Amelia Goes to the Ball

Amelia al ballo
Amelia Goes to the Ball
Opera buffa by Gian Carlo Menotti

The composer in 1944
Librettist Menotti
Language Italian
Premiere April 1, 1937 (1937-04-01) (in English)
Curtis Institute of Music, Philadeplphia

Amelia al ballo (Amelia Goes to the Ball) is a one-act opera buffa by Gian Carlo Menotti, who set his own Italian libretto. Composed during 1936 when Menotti was in his mid-twenties, it was the composer's first mature opera and first critical success. The opera recounts a series of farcical events as a young Italian socialite overcomes obstacles to her attendance at the first ball of the season.

Performance history

Menotti secured a premiere for the work in Philadelphia. This required, however, a translation into English of the original libretto. George Mead prepared the translation and Menotti made minor revisions to the music to fit the new English words. Staged by the Curtis Institute of Music, Amelia Goes to the Ball premiered on 1 April 1937 at the Philadelphia Academy of Music under the direction of Austrian composer, librettist, and stage director Ernst Lert, with set and costume designs by Tony Award-winning designer Donald Oenslager.

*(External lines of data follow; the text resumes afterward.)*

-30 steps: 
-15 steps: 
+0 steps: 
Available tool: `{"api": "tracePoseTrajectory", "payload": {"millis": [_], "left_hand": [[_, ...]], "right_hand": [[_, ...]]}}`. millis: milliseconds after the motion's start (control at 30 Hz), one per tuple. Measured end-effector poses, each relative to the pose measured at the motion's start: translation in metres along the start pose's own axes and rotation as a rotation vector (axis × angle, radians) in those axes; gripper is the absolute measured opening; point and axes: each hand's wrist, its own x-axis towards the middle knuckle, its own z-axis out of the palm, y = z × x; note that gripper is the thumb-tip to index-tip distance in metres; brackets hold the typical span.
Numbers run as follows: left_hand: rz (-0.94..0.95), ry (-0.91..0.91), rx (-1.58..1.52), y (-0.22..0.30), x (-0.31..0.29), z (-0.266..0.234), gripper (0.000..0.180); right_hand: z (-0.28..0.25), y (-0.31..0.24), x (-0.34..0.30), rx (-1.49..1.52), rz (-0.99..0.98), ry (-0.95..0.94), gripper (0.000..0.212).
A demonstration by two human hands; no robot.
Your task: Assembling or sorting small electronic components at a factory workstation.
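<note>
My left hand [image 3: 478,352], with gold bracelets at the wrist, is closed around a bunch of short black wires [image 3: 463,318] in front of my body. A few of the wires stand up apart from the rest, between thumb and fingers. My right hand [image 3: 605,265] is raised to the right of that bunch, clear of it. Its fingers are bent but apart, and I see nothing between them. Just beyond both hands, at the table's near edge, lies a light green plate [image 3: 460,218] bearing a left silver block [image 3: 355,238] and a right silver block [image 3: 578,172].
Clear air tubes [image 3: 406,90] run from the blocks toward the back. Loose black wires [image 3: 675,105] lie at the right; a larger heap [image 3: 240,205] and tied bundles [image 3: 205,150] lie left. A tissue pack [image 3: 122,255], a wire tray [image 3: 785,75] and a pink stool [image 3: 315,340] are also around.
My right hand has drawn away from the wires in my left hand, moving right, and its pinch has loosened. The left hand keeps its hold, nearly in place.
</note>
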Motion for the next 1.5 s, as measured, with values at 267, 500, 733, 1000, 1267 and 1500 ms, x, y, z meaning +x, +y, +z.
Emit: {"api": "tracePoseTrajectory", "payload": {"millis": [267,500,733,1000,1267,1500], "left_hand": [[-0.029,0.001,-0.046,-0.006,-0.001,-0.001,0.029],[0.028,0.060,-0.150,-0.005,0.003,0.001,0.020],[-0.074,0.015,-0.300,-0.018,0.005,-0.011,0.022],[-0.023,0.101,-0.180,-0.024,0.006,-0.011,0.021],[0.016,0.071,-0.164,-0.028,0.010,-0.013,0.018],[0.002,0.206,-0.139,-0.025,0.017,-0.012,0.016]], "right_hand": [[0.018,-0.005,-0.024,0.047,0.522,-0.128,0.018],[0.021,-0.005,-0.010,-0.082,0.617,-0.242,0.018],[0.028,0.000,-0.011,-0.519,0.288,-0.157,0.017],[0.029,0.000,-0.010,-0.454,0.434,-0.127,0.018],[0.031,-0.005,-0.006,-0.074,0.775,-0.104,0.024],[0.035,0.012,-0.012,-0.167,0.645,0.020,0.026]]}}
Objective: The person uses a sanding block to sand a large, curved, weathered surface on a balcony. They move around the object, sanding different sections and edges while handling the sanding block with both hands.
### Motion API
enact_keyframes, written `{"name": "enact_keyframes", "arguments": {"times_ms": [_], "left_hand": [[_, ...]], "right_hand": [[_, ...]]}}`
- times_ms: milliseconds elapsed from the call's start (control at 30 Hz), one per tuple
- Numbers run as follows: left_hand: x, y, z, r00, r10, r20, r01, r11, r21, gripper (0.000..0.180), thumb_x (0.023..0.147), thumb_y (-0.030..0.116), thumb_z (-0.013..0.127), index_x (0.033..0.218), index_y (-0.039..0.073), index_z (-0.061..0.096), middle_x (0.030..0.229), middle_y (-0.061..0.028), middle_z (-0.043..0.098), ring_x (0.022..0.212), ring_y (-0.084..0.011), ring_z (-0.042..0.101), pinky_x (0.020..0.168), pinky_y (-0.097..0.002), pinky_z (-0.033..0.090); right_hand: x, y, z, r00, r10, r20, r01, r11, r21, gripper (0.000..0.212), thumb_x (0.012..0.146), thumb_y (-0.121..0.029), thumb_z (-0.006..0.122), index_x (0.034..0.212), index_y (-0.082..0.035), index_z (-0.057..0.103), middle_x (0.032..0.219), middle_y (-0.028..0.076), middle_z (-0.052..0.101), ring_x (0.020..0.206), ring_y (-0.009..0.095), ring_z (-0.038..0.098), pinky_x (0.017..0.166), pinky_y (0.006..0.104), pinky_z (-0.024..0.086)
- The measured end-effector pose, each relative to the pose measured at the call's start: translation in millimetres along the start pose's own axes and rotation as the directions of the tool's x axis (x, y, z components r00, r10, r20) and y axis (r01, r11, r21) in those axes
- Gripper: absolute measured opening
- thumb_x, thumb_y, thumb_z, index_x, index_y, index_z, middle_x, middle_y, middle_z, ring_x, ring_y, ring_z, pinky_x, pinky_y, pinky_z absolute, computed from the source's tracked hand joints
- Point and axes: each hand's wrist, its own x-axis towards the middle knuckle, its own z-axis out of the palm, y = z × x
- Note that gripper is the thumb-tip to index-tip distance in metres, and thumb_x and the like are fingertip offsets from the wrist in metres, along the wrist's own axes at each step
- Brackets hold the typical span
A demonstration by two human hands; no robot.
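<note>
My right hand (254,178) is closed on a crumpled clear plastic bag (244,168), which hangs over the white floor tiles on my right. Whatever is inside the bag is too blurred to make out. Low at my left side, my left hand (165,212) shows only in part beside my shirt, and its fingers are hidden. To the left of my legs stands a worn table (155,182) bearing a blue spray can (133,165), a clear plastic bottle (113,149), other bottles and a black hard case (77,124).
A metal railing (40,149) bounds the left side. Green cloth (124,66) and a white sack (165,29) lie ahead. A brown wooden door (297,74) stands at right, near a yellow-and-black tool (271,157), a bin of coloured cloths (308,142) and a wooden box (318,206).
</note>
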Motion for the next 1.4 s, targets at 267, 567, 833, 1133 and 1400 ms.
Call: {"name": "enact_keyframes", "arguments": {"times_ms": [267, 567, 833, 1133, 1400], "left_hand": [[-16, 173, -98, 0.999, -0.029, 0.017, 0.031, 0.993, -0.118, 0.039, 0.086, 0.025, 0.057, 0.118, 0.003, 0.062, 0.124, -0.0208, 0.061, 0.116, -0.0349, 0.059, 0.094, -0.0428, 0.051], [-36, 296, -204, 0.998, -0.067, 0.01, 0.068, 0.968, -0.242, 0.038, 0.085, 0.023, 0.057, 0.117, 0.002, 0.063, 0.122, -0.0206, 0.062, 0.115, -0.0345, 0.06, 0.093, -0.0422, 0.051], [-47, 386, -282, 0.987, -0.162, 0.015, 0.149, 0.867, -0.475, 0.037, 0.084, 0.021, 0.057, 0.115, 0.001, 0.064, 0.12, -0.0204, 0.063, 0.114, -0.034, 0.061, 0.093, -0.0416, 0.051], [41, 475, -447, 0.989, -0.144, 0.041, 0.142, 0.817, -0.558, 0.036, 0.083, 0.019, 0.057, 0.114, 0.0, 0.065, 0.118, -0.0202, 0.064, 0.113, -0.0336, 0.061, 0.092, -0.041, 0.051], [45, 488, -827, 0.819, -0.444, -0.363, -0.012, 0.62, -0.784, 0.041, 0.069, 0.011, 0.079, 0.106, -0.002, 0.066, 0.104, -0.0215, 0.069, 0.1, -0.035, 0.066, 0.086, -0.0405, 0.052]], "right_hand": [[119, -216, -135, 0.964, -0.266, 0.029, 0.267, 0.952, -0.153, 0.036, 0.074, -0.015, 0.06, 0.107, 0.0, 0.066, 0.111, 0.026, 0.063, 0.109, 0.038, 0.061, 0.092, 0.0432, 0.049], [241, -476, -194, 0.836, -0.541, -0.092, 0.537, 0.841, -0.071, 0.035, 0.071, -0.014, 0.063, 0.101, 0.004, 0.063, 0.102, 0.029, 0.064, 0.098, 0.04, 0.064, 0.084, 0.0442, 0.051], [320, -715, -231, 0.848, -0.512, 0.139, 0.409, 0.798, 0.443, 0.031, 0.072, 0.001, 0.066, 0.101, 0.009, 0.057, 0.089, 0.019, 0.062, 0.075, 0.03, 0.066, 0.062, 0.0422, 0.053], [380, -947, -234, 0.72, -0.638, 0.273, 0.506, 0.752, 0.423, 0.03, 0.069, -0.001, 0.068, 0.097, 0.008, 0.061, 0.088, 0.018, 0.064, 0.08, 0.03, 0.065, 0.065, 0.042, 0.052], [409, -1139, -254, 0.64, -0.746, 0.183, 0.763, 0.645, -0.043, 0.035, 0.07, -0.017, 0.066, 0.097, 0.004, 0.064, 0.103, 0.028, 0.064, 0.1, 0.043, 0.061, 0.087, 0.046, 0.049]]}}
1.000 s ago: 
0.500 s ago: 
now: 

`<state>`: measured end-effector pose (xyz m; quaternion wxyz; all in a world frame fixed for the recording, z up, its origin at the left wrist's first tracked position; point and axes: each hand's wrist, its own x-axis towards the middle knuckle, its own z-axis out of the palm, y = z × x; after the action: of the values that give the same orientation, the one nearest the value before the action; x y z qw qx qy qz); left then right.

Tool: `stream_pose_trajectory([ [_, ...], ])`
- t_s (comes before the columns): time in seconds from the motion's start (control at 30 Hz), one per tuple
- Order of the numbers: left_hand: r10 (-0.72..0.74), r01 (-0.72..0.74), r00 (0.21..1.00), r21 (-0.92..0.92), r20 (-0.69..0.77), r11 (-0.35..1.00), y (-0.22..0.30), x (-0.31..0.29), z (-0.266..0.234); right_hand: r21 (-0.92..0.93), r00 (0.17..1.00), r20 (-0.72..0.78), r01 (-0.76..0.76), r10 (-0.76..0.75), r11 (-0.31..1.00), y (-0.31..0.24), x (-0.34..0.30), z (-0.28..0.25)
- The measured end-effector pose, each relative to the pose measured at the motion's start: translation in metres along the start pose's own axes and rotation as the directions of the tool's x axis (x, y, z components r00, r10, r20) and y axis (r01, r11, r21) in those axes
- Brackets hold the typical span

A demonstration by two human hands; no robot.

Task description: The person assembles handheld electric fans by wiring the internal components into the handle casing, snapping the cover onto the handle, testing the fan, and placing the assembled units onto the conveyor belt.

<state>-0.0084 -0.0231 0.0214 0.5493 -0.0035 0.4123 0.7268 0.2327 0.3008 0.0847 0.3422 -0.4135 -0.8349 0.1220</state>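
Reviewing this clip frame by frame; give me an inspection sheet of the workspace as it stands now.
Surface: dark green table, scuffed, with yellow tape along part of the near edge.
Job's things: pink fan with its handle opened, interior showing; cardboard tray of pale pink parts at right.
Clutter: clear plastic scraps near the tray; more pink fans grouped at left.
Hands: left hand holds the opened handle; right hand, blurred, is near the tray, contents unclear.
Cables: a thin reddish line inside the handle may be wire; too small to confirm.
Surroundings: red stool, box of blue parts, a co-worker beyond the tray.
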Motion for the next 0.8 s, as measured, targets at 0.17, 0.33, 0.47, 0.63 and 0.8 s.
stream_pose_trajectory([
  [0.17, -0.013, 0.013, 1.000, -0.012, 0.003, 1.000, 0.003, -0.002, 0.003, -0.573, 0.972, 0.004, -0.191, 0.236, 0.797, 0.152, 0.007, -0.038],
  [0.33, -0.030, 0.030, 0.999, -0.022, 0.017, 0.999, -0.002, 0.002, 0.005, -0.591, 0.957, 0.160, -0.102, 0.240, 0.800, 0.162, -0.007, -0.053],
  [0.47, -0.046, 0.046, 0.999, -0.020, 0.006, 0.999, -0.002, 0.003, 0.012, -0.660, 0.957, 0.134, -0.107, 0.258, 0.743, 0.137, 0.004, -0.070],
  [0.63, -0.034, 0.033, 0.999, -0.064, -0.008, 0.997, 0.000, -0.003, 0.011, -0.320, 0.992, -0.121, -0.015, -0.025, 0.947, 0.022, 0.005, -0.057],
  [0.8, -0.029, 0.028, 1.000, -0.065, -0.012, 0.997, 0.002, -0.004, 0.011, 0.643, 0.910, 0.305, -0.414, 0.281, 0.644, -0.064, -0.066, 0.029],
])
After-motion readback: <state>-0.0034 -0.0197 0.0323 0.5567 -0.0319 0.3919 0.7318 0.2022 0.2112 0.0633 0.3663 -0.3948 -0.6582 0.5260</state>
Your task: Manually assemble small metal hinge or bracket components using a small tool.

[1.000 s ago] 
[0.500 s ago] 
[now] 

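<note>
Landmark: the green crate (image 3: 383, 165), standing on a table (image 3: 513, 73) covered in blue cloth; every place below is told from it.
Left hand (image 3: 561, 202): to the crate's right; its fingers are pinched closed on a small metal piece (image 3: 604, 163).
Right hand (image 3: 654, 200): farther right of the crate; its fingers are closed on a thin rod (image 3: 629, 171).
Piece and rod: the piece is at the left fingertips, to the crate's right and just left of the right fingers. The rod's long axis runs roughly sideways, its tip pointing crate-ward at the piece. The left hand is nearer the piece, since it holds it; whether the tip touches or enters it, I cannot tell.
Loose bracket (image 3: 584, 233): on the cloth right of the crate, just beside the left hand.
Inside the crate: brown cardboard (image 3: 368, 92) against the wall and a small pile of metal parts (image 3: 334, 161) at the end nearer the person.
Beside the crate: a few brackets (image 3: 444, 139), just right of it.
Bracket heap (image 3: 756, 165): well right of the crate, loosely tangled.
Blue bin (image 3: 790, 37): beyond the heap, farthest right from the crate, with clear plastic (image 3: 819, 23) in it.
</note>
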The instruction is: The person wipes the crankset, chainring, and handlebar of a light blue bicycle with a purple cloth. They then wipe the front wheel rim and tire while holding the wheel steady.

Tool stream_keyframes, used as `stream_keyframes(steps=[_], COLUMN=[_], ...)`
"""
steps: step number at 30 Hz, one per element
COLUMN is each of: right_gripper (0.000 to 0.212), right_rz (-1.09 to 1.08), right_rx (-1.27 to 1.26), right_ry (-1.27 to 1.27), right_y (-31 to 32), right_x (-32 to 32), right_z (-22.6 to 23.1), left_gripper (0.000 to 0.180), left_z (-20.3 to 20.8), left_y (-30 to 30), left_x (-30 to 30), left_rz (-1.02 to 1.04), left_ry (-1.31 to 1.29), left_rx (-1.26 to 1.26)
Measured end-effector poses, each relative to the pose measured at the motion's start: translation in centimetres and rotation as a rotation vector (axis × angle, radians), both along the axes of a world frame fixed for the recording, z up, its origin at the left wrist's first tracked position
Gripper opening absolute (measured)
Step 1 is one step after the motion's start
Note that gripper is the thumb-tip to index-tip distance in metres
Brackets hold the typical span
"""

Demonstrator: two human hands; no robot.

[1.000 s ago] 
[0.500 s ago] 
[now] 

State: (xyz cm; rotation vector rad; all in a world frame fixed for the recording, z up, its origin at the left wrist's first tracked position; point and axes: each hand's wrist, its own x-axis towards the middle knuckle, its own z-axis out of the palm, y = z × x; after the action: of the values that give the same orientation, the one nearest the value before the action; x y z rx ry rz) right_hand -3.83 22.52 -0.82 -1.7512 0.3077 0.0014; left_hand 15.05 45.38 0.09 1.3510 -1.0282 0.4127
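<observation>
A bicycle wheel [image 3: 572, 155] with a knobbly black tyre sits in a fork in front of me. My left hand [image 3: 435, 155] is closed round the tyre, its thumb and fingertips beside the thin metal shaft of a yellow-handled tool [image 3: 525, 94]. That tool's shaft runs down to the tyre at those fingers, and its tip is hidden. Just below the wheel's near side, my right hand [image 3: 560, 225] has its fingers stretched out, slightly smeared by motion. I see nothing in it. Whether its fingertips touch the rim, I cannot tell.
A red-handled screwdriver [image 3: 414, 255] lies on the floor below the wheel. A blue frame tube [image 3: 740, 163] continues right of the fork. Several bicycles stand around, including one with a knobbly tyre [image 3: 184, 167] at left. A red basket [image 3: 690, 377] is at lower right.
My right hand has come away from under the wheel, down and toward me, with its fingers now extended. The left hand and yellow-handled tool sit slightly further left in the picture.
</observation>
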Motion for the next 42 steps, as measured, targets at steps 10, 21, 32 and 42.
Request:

The opera was presented in a double bill with the US premiere of Darius Milhaud's Le pauvre matelot.[1] Both operas were conducted by Fritz Reiner. Sylvan Levin served as chorus master, and a young Boris Goldovsky worked as assistant conductor. The double bill played later that month in Baltimore at the Lyric Theatre and at the New Amsterdam Theatre in New York City, with Florence Kirk taking over the title role at the latter theatre. On 2 May 1937 excerpts from the Menotti opera, performed by the original cast with Levin conducting, were broadcast by CBS Radio as part of National Music Week in the United States.

Still in its English guise, Amelia Goes to the Ball had its Metropolitan Opera premiere on 3 March 1938 with Muriel Dickson as Amelia, John Brownlee as her husband, and Mario Chamlee as her lover, under the baton of Ettore Panizza. The opera received a total of seven performances at the Met that season, four times in a double bill with Strauss' Elektra (including the opening night), twice paired with Strauss' Salome, and once with Rimsky-Korsakov's Le coq d'or.[2]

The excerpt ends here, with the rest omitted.